When deviations or system activations occur, the platform automatically triggers a structured root cause analysis (RCA) workflow to capture causes, learning, and actions. RCA outcomes are stored in a centralized knowledge base, supporting organizational learning and cross-site improvement. The system further contextualizes incident analysis using digital twins and process simulations for deeper learning.

A central feature is the enterprise-wide process safety repository, which stores dynamic hazard analysis data, barrier status, and Safety Requirement Specifications (SRS). By integrating this repository with real-time monitoring, the platform becomes a living digital model of process risk, reflecting true operating conditions rather than static design assumptions. It also enables harmonization of protection strategies across similar facilities and streamlines audit readiness.

The system is modular, cloud-enabled, and integrates seamlessly with legacy and modern architectures—delivering scalable, secure, and high-value digitalization with minimal disruption. Through machine learning, the platform continues to evolve by recognizing leading indicators of abnormal trends, operator fatigue, or system reliability deterioration—enabling a transition from reactive to predictive safety governance.

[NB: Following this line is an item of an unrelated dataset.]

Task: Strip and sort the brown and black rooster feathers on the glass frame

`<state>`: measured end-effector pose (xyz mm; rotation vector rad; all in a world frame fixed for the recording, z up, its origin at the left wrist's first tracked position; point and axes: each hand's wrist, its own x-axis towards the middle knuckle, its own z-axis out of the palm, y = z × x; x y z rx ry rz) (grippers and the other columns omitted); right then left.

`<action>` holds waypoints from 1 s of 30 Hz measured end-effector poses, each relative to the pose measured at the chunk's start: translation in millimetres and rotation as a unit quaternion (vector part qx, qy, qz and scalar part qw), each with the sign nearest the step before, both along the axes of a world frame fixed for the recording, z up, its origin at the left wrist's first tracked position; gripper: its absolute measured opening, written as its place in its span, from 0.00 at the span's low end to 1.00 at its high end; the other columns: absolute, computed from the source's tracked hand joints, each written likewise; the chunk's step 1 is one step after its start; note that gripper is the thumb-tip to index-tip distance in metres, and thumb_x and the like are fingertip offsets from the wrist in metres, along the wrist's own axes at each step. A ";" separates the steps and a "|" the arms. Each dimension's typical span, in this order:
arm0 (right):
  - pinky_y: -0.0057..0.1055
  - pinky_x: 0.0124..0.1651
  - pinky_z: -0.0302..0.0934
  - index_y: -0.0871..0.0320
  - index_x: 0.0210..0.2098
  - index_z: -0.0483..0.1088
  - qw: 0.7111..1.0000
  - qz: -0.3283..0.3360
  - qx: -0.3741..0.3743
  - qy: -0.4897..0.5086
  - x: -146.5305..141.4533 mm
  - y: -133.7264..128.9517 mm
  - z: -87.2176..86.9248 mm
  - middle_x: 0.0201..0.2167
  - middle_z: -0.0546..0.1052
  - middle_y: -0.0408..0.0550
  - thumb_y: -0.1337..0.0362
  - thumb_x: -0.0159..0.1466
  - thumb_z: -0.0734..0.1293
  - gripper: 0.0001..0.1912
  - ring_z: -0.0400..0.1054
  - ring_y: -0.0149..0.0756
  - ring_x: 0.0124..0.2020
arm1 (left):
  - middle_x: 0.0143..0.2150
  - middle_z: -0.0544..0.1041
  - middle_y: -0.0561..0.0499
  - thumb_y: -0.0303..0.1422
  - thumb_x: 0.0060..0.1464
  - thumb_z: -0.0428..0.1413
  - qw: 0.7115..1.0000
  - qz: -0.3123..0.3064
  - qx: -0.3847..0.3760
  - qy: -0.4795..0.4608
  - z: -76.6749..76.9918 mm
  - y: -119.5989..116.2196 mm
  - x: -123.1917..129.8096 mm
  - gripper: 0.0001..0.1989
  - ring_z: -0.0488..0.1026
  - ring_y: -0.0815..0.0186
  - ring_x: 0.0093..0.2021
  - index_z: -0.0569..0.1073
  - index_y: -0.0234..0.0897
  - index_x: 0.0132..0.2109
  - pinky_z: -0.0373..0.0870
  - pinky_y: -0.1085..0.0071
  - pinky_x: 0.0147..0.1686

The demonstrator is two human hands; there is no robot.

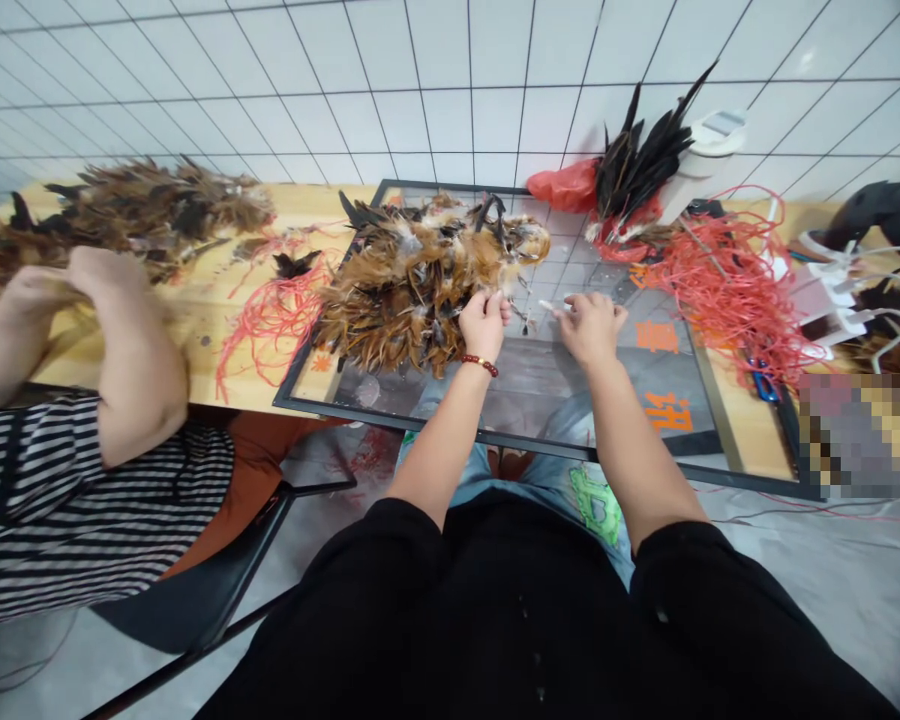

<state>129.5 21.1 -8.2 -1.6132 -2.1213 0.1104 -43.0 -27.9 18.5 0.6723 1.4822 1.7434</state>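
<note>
My left hand (484, 322), with a red bead bracelet (480, 365) at the wrist, is closed in a pinch beside the right edge of a brown feather pile (412, 285). What it pinches is too small to make out. To its right, my right hand (591, 328) hovers over the glass-topped panel (540, 385) with its fingers apart. A small white piece (547, 305) shows at its fingertips; whether it is held or worn on a finger is unclear. Small dark feather bits (526, 325) lie between the two hands.
At the left, a co-worker in a striped shirt (82, 510) has both hands at another feather pile (157, 205). Red strings (742, 285) heap at the right, near long black feathers (637, 160), a red bag (566, 187), blue-handled scissors (762, 382) and white chargers (825, 300). More strings (270, 325) lie left.
</note>
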 end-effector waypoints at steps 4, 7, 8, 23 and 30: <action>0.50 0.53 0.47 0.54 0.47 0.75 0.999 -0.002 -0.042 0.021 -8.2 1.3 -3.0 0.47 0.74 0.57 0.56 0.65 0.61 0.16 0.61 0.52 0.51 | 0.23 0.72 0.57 0.32 0.59 0.57 1.000 -0.014 0.011 -0.013 0.5 -1.2 3.2 0.10 0.67 0.78 0.20 0.69 0.35 0.29 0.64 0.80 0.23; 0.49 0.52 0.48 0.54 0.40 0.76 0.998 0.000 -0.037 0.048 -12.5 3.1 -1.6 0.45 0.75 0.56 0.59 0.64 0.61 0.13 0.62 0.51 0.49 | 0.23 0.73 0.57 0.31 0.59 0.56 0.999 -0.042 -0.002 0.003 -1.6 -1.5 6.3 0.10 0.69 0.78 0.21 0.70 0.34 0.29 0.66 0.80 0.24; 0.48 0.52 0.48 0.55 0.37 0.76 0.998 0.007 -0.026 0.051 -13.3 2.9 -0.6 0.44 0.75 0.56 0.60 0.64 0.61 0.12 0.63 0.51 0.48 | 0.24 0.73 0.56 0.31 0.60 0.56 0.999 -0.052 -0.010 0.008 -2.5 -1.3 7.1 0.10 0.69 0.77 0.21 0.70 0.34 0.29 0.66 0.80 0.25; 0.44 0.56 0.46 0.55 0.37 0.69 0.981 0.162 0.107 0.007 -22.3 -24.4 21.8 0.35 0.79 0.50 0.62 0.67 0.57 0.10 0.67 0.43 0.39 | 0.30 0.78 0.51 0.32 0.61 0.52 0.944 -0.148 -0.037 0.294 -21.1 -3.9 9.1 0.11 0.75 0.69 0.28 0.74 0.37 0.31 0.70 0.73 0.35; 0.44 0.56 0.47 0.55 0.38 0.70 0.985 0.126 0.113 0.016 -17.9 -18.0 17.0 0.35 0.78 0.50 0.62 0.68 0.57 0.11 0.67 0.43 0.41 | 0.28 0.77 0.49 0.29 0.58 0.55 0.917 -0.134 -0.043 0.374 -9.7 -9.6 7.4 0.11 0.75 0.65 0.36 0.73 0.38 0.27 0.70 0.72 0.41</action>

In summary, this paper highlights a practical and impactful use case of AI and digital technologies in enhancing process safety. It demonstrates how the convergence of real-time data, intelligent analytics, and centralized safety intelligence creates a resilient, insightful, and adaptive safety infrastructure. The transformation from fragmented signal monitoring to AI-powered strategy supports not only compliance but also proactive, reliable, and profitable production across the energy value chain.